Sometimes I leave the golden syrup out all together. It makes it less sweet but that’s not a bad thing if you’re using the Brown Sugar Fudge Frosting.

Brown Sugar Fudge Frosting

Perfect as a soft filling for carrot cake or chocolate mud cake.Brown Sugar Fudge Frosting

Not stable enough to use with a shaped or tiered cake, but, if you add another 100g of icing sugar you could use it for a single layer under fondant.

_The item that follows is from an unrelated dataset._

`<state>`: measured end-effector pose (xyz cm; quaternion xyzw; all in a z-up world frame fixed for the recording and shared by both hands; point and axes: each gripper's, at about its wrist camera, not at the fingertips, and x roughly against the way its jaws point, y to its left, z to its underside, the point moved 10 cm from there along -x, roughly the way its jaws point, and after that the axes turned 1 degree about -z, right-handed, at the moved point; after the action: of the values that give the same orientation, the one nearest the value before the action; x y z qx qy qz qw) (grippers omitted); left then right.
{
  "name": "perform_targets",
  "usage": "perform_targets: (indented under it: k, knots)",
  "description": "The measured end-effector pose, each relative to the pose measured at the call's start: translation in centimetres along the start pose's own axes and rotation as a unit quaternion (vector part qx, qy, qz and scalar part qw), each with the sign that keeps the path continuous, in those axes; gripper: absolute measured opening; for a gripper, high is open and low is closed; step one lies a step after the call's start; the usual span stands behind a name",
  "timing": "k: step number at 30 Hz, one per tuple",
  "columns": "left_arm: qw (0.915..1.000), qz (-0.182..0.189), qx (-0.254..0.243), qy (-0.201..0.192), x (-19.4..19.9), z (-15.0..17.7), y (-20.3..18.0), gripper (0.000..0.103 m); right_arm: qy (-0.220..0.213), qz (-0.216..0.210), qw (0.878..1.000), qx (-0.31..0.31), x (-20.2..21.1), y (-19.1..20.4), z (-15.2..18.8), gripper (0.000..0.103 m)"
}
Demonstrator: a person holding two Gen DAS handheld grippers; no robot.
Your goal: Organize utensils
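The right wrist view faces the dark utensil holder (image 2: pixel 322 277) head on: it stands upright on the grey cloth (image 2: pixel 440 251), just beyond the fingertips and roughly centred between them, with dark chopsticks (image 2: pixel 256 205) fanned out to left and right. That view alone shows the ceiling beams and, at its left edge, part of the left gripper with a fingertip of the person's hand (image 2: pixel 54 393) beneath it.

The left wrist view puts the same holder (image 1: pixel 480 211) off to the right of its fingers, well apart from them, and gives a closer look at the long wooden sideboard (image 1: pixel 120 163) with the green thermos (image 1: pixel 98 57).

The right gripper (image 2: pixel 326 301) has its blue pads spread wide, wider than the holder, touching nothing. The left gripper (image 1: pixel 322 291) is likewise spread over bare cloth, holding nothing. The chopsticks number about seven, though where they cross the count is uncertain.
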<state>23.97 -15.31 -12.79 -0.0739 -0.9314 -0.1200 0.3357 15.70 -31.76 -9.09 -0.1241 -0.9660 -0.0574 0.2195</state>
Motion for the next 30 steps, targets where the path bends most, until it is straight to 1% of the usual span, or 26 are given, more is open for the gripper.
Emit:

Also yummy piped on cupcakes, again with the extra icing sugar added for stability.


  • 100g unsalted butter
  • 150g brown sugar
  • 60ml milk
  • 300g icing sugar
  • 1 tsp vanilla extract


  • sieve
  • electric mixer with bowl
  • saucepan


  1. Melt the butter in a pan over a low heat.
  2. Add the sugar and stir until fully dissolved.
  3. Add the milk and bring to the boil.
  4. Pour into the bowl of a standing mixer and leave to cool for 15 mins.
  5. When the butter sugar mix is cool, stir in the icing sugar and vanilla then beat for 10 mins.
  6. Leave the icing for another 30 mins then beat again before using to ice your cake.

This makes enough to cover and fill a 20cm cake.


Wrap a tea towel round the top of your mixer (over the bowl) to stop all the icing sugar going everywhere. :-)

The longer you leave your icing between steps 5 and 6 the ‘fudgier’ it will be.